*** SOURCE DATA

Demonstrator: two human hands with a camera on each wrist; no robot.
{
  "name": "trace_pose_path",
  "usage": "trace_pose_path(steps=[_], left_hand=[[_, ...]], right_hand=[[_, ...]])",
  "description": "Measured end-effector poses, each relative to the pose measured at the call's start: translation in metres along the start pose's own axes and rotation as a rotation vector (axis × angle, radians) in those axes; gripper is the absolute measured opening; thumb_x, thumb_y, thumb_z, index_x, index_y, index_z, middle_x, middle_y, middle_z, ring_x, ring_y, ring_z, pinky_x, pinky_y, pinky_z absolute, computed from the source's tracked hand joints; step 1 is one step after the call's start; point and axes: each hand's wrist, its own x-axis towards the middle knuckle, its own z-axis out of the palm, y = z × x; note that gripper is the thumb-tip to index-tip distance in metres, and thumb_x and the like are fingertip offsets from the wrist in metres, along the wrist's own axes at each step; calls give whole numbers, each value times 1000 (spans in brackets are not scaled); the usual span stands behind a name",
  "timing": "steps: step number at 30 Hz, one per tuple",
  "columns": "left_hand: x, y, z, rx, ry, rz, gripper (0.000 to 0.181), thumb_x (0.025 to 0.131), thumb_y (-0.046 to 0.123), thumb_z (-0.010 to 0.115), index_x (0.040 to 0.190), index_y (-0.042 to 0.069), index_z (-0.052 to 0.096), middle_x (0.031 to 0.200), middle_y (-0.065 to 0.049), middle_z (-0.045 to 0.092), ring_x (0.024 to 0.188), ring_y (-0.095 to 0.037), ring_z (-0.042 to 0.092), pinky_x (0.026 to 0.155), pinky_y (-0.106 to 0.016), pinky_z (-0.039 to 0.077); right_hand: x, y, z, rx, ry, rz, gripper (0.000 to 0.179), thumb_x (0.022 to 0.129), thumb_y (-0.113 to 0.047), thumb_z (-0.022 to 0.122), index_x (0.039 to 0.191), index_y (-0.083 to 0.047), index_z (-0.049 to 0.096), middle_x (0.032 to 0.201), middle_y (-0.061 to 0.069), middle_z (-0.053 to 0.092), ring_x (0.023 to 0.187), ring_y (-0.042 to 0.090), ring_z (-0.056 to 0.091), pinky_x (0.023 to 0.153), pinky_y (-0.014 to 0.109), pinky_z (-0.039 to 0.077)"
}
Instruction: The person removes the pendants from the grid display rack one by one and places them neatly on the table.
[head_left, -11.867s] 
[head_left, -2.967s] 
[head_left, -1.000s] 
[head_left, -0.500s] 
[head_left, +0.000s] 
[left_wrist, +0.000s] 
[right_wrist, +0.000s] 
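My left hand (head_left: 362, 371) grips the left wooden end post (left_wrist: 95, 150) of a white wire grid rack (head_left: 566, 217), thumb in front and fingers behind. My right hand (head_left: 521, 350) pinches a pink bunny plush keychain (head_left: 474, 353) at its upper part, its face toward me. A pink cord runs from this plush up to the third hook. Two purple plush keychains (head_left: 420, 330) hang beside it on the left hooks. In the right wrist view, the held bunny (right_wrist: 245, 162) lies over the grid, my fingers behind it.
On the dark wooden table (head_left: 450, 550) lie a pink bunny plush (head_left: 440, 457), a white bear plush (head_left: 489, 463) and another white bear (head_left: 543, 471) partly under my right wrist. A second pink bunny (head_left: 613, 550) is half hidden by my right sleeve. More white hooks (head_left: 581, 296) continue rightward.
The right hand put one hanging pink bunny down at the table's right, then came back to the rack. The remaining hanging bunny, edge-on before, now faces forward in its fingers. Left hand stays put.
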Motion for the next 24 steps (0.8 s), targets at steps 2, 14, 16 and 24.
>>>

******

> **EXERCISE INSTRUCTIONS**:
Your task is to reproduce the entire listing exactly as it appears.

> **ANSWER SPACE**:
Demonstrator: two human hands with a camera on each wrist; no robot.
{
  "name": "trace_pose_path",
  "usage": "trace_pose_path(steps=[_], left_hand=[[_, ...]], right_hand=[[_, ...]])",
  "description": "Measured end-effector poses, each relative to the pose measured at the call's start: translation in metres along the start pose's own axes and rotation as a rotation vector (axis × angle, radians) in those axes; gripper is the absolute measured opening; thumb_x, thumb_y, thumb_z, index_x, index_y, index_z, middle_x, middle_y, middle_z, ring_x, ring_y, ring_z, pinky_x, pinky_y, pinky_z absolute, computed from the source's tracked hand joints; step 1 is one step after the call's start; point and axes: each hand's wrist, its own x-axis towards the middle knuckle, its own z-axis out of the palm, y = z × x; note that gripper is the thumb-tip to index-tip distance in metres, and thumb_x and the like are fingertip offsets from the wrist in metres, along the wrist's own axes at each step; calls give whole numbers, each value times 1000 (spans in brackets are not scaled); the usual span stands behind a name",
  "timing": "steps: step number at 30 Hz, one per tuple",
  "columns": "left_hand: x, y, z, rx, ry, rz, gripper (0.000 to 0.181), thumb_x (0.025 to 0.131), thumb_y (-0.046 to 0.123), thumb_z (-0.010 to 0.115), index_x (0.040 to 0.190), index_y (-0.042 to 0.069), index_z (-0.052 to 0.096), middle_x (0.031 to 0.200), middle_y (-0.065 to 0.049), middle_z (-0.045 to 0.092), ring_x (0.024 to 0.188), ring_y (-0.095 to 0.037), ring_z (-0.042 to 0.092), pinky_x (0.026 to 0.155), pinky_y (-0.106 to 0.016), pinky_z (-0.039 to 0.077); right_hand: x, y, z, rx, ry, rz, gripper (0.000 to 0.179), thumb_x (0.022 to 0.129), thumb_y (-0.113 to 0.047), thumb_z (-0.022 to 0.122), index_x (0.039 to 0.191), index_y (-0.083 to 0.047), index_z (-0.049 to 0.096), middle_x (0.032 to 0.201), middle_y (-0.061 to 0.069), middle_z (-0.053 to 0.092), ring_x (0.023 to 0.187), ring_y (-0.042 to 0.090), ring_z (-0.056 to 0.091), pinky_x (0.023 to 0.153), pinky_y (-0.014 to 0.109), pinky_z (-0.039 to 0.077)"
}
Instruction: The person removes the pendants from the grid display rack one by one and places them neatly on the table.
[head_left, -11.867s] 
[head_left, -2.967s] 
[head_left, -1.000s] 
[head_left, -0.500s] 
[head_left, +0.000s] 
[left_wrist, +0.000s] 
[right_wrist, +0.000s] 
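My left hand (head_left: 362, 371) grips the left wooden end post (left_wrist: 95, 150) of a white wire grid rack (head_left: 566, 217), thumb in front and fingers behind. My right hand (head_left: 521, 350) pinches a pink bunny plush keychain (head_left: 474, 353) at its upper part, its face toward me. A pink cord runs from this plush up to the third hook. Two purple plush keychains (head_left: 420, 330) hang beside it on the left hooks. In the right wrist view, the held bunny (right_wrist: 245, 162) lies over the grid, my fingers behind it.
On the dark wooden table (head_left: 450, 550) lie a pink bunny plush (head_left: 440, 457), a white bear plush (head_left: 489, 463) and another white bear (head_left: 543, 471) partly under my right wrist. A second pink bunny (head_left: 613, 550) is half hidden by my right sleeve. More white hooks (head_left: 581, 296) continue rightward.
The right hand put one hanging pink bunny down at the table's right, then came back to the rack. The remaining hanging bunny, edge-on before, now faces forward in its fingers. Left hand stays put.
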Motion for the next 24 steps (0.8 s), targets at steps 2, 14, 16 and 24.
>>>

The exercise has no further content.